Le cygne, dont l’émotion ne se serait transmise sur son visage sinon par télépathie, repartit, un peu déçu. Aucune forme d’agressivité n’était, entre temps, apparue, et je m’en voyais ravie, puis lui lançait « Au revoir beau cygne ! Merci pour la visite ! ». Je dis à ma fille, toute fière d’avoir pu contrôler mes émotions, que nous avions eu beaucoup de chance d’avoir vu un cygne d’aussi près. Qu’il était très beau, et qu’il aurait bien aimé trouver un peu de nourriture auprès de nous mais que nous n’avions rien.

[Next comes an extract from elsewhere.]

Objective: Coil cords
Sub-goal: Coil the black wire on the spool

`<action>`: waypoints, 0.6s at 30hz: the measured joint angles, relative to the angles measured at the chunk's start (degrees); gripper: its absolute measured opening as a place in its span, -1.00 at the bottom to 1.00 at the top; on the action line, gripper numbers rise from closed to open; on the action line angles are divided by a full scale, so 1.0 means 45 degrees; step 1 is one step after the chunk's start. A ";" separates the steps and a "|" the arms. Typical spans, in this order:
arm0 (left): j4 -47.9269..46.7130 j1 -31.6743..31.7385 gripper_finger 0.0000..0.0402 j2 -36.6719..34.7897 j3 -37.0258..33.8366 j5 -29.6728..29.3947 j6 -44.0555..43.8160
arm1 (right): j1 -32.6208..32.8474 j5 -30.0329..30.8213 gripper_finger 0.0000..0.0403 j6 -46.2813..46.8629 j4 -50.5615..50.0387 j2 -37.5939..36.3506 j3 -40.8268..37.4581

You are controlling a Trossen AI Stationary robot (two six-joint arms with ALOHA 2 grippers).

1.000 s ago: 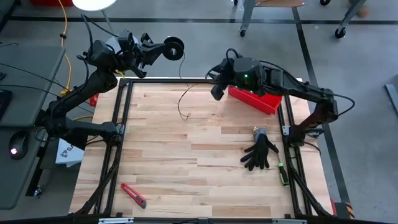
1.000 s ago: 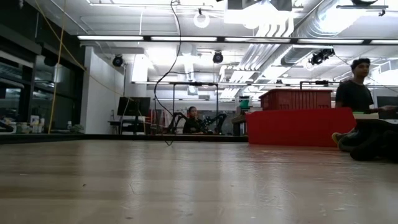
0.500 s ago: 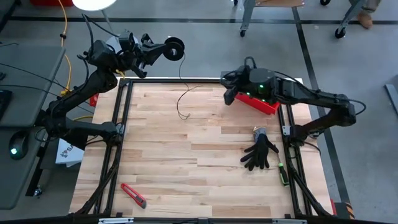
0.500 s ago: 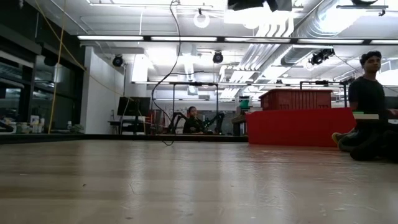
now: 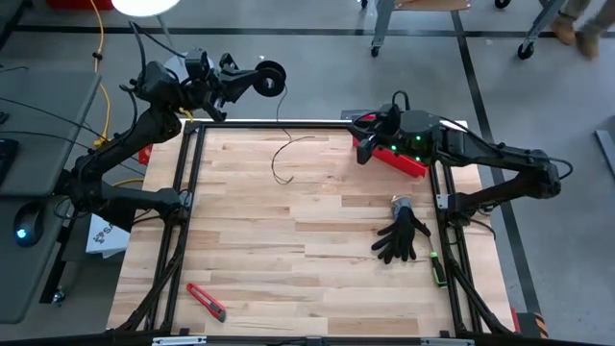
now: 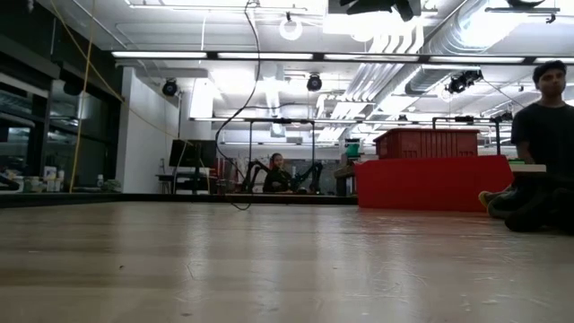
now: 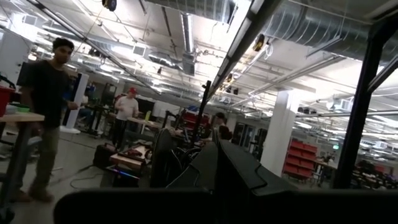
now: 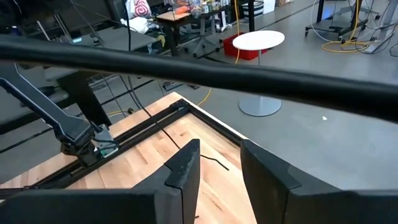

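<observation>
1. Spool (image 5: 271, 76) position: raised beyond the far edge of the bench (image 5: 288, 279), gripped by the fully closed left gripper (image 5: 252, 79).
2. Cord (image 5: 281, 154) position: hangs from the spool; its loose end lies curled on the bench, so coiling looks unfinished.
3. Right gripper (image 5: 365, 144): partly open, empty, hovering beside the red bin (image 5: 408, 161), apart from the cord.

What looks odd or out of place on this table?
The thin cord is not coiled: it hangs loose from the black spool held up by the left tool beyond the table's far edge, its end trailing in a squiggle on the wood.
</observation>
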 joint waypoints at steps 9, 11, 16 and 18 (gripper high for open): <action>-0.0197 0.0000 -0.98 0.0000 0.0000 -0.0029 -0.0146 | 0.0000 0.0062 -0.46 0.0030 0.0045 0.0000 0.0000; -0.0207 0.0005 -0.98 0.0000 0.0000 -0.0041 -0.0165 | 0.0000 0.0067 -0.46 0.0003 0.0170 0.0000 0.0000; -0.0199 0.0000 -0.98 0.0000 0.0000 -0.0041 -0.0204 | 0.0000 0.0087 -0.46 -0.0076 0.0502 0.0000 0.0000; -0.0230 0.0005 -0.98 0.0005 0.0000 -0.0046 -0.0204 | 0.0000 0.0110 -0.46 -0.0076 0.0497 0.0000 0.0000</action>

Quelques minutes plus tard, le cygne revint de là où il avait disparu. Et la même scène se rejoua. D’une lente détermination, le mage leva son corps de l’eau, marcha sur les cailloux et remonta la première marche pour venir jusqu’à nous. Je lui retendis les mains et lui répétai « je n’ai toujours rien à te donner joli cygne, j’en suis bien navrée ». Alors, le voyant becqueter les trois brins d’herbe qui poussaient au creux de la marche et m’apercevant du grand champ derrière nous et de sa quantité d’herbe, je réalisais à la fois en pensée et à voix haute « Ahhhh ! Mais tu voudrais passer pour aller te purger ? »


A ce moment-là, des paroles me coupèrent dans cette conversation quantique. « Non mais faut y arrêter madame ! Il ne comprend rien à ce que vous lui dîtes ! » Il est vrai que j’entendais d’une oreille un fond sonore composé de rires, auxquels je n’avais prêté aucune attention puisque j’étais concentrée à m’adresser à mon interlocuteur si mystérieux. L’idée que ces rires puissent être moqueurs ne m’avait même pas traversé l’esprit. Toute mon attention vers le cygne et son comportement se dissipa et se tourna vers l’homme qui venait de m’imposer ces mots. D’une voix forte, je m’entendis lui répondre en le regardant droits dans les yeux : « je crois au contraire qu’il comprend très bien cette énergie d’amour que je lui envoie ». Et je ne pus m’empêcher de continuer à lui rétorquer : « il ne s’agit pas d’une question de langue, mais de langage. »


L’intégrité de ma réponse me surprit autant que l’homme et la femme à son bras, qui restèrent sidérés et partirent dans la foulée. Bouleversée, je retournai la tête vers le cygne qui n’avait pas bougé d’un pouce. Tout le danger qu’il pouvait représenter s’était complètement évaporé de mon esprit. C’est alors qu’une main tenant un bout de brioche séchée se tendit derrière mon épaule. Cette main était celle de l’homme qui était assis sur le banc derrière nous et qui avait assisté à la scène depuis le début. Il souriait et je le remerciai. Son sac en papier était en fait rempli de bouts de pains secs pour nos amis du lac. Sa femme ne tarda pas à arriver et à nous livrer un magnifique spectacle où chaque bout lancé en direction des mouettes, qui avaient toutes débarquées en moins d’une minute, ressemblait à une danse de gratitude envers Mère Nature et ses êtres merveilleux. Le plus drôle fut de voir ma petite croquer dans le bout de brioche destiné au cygne, qui s’impatientait de recevoir ce qu’il était venu chercher.


Ceci est une histoire vraie et sa morale l’est tout autant : c’est en vivant les choses qu’on les comprend.


Merci de m'avoir lue, j'espère que cette histoire vous aura plu.